TASK OBJECTIVE: The records below should be printed once more, exactly as they appear.

DATA FOR ANALYSIS:
++++++++++
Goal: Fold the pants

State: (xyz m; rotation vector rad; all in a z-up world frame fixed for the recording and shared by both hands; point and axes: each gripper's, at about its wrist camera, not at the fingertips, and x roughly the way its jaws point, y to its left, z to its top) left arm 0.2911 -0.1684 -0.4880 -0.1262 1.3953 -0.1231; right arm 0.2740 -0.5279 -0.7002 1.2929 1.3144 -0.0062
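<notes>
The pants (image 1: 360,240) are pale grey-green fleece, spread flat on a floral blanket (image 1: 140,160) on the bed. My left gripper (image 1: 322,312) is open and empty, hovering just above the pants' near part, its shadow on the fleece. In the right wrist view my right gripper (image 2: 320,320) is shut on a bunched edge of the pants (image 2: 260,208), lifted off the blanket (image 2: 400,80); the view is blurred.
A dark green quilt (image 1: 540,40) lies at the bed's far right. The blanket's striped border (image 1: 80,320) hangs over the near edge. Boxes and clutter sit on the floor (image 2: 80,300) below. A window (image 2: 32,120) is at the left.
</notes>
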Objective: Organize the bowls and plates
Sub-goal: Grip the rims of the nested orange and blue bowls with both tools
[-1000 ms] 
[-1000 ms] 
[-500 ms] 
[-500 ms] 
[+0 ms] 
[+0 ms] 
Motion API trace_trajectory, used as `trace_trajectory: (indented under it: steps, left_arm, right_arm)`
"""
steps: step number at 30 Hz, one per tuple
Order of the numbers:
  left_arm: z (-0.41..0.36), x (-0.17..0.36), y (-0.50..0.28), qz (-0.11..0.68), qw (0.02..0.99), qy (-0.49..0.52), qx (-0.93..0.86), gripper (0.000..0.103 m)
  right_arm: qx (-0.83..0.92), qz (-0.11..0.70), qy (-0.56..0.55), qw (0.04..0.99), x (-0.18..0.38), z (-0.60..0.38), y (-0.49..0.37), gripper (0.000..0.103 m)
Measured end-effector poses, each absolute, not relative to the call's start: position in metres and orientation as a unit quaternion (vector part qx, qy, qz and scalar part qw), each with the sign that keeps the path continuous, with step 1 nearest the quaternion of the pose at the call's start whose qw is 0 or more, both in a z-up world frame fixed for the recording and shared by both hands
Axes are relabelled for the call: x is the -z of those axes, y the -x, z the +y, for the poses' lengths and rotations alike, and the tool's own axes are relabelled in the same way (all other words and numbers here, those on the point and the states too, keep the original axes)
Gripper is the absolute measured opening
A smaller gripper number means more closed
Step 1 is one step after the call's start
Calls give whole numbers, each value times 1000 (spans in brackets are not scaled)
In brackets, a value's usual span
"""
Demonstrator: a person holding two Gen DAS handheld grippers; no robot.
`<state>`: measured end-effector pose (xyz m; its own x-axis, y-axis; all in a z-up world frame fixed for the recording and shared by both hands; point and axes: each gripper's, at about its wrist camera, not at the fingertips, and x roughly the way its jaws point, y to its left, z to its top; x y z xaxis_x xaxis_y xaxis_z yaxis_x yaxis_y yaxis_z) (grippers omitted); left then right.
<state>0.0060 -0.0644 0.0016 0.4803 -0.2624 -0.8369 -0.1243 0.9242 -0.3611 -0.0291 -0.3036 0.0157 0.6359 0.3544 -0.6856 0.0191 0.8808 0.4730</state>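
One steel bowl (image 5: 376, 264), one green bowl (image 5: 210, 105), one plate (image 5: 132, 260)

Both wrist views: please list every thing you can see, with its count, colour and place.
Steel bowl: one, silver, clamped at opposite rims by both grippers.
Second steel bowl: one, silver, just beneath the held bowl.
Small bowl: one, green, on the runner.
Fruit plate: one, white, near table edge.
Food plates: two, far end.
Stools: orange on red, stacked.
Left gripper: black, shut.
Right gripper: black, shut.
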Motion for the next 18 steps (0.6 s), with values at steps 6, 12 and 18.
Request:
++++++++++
ANSWER TO THIS TASK:
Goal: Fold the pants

State: (xyz m; rotation vector rad; all in a z-up world frame fixed for the recording and shared by both hands; point and axes: each gripper's, at about its wrist camera, not at the fingertips, and x roughly the way its jaws point, y to its left, z to its top) left arm 0.2911 -0.1684 -0.4880 -0.1262 1.3953 -0.1231; right arm 0.2740 -0.5279 -0.7002 1.2929 1.3144 -0.0062
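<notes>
The pants (image 1: 360,240) are pale grey-green fleece, spread flat on a floral blanket (image 1: 140,160) on the bed. My left gripper (image 1: 322,312) is open and empty, hovering just above the pants' near part, its shadow on the fleece. In the right wrist view my right gripper (image 2: 320,320) is shut on a bunched edge of the pants (image 2: 260,208), lifted off the blanket (image 2: 400,80); the view is blurred.
A dark green quilt (image 1: 540,40) lies at the bed's far right. The blanket's striped border (image 1: 80,320) hangs over the near edge. Boxes and clutter sit on the floor (image 2: 80,300) below. A window (image 2: 32,120) is at the left.
</notes>
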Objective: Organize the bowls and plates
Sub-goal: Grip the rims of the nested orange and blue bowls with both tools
[-1000 ms] 
[-1000 ms] 
[-500 ms] 
[-500 ms] 
[+0 ms] 
[+0 ms] 
Motion API trace_trajectory, used as `trace_trajectory: (indented under it: steps, left_arm, right_arm)`
"""
steps: step number at 30 Hz, one per tuple
Order of the numbers:
  left_arm: z (-0.41..0.36), x (-0.17..0.36), y (-0.50..0.28), qz (-0.11..0.68), qw (0.02..0.99), qy (-0.49..0.52), qx (-0.93..0.86), gripper (0.000..0.103 m)
  right_arm: qx (-0.83..0.92), qz (-0.11..0.70), qy (-0.56..0.55), qw (0.04..0.99), x (-0.18..0.38), z (-0.60..0.38), y (-0.49..0.37), gripper (0.000..0.103 m)
Measured end-effector poses, each absolute, not relative to the call's start: position in metres and orientation as a unit quaternion (vector part qx, qy, qz and scalar part qw), each with the sign that keeps the path continuous, with step 1 nearest the quaternion of the pose at the call's start whose qw is 0 or more, both in a z-up world frame fixed for the recording and shared by both hands
Axes are relabelled for the call: x is the -z of those axes, y the -x, z the +y, for the poses' lengths and rotations alike, and the tool's own axes are relabelled in the same way (all other words and numbers here, those on the point and the states too, keep the original axes)
Gripper is the absolute measured opening
A smaller gripper number means more closed
Step 1 is one step after the call's start
Calls give whole numbers, each value times 1000 (spans in brackets are not scaled)
In brackets, a value's usual span
"""
Demonstrator: a person holding two Gen DAS handheld grippers; no robot.
`<state>`: measured end-effector pose (xyz m; its own x-axis, y-axis; all in a z-up world frame fixed for the recording and shared by both hands; point and axes: each gripper's, at about its wrist camera, not at the fingertips, and x roughly the way its jaws point, y to its left, z to its top; x y z xaxis_x xaxis_y xaxis_z yaxis_x yaxis_y yaxis_z) (grippers omitted); left then right.
<state>0.0060 -0.0644 0.0016 0.4803 -0.2624 -0.8369 -0.1243 0.9242 -0.3611 -0.0291 -0.3036 0.0157 0.6359 0.3544 -0.6856 0.0191 0.8808 0.4730</state>
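One steel bowl (image 5: 376, 264), one green bowl (image 5: 210, 105), one plate (image 5: 132, 260)

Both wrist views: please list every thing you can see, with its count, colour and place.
Steel bowl: one, silver, clamped at opposite rims by both grippers.
Second steel bowl: one, silver, just beneath the held bowl.
Small bowl: one, green, on the runner.
Fruit plate: one, white, near table edge.
Food plates: two, far end.
Stools: orange on red, stacked.
Left gripper: black, shut.
Right gripper: black, shut.
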Motion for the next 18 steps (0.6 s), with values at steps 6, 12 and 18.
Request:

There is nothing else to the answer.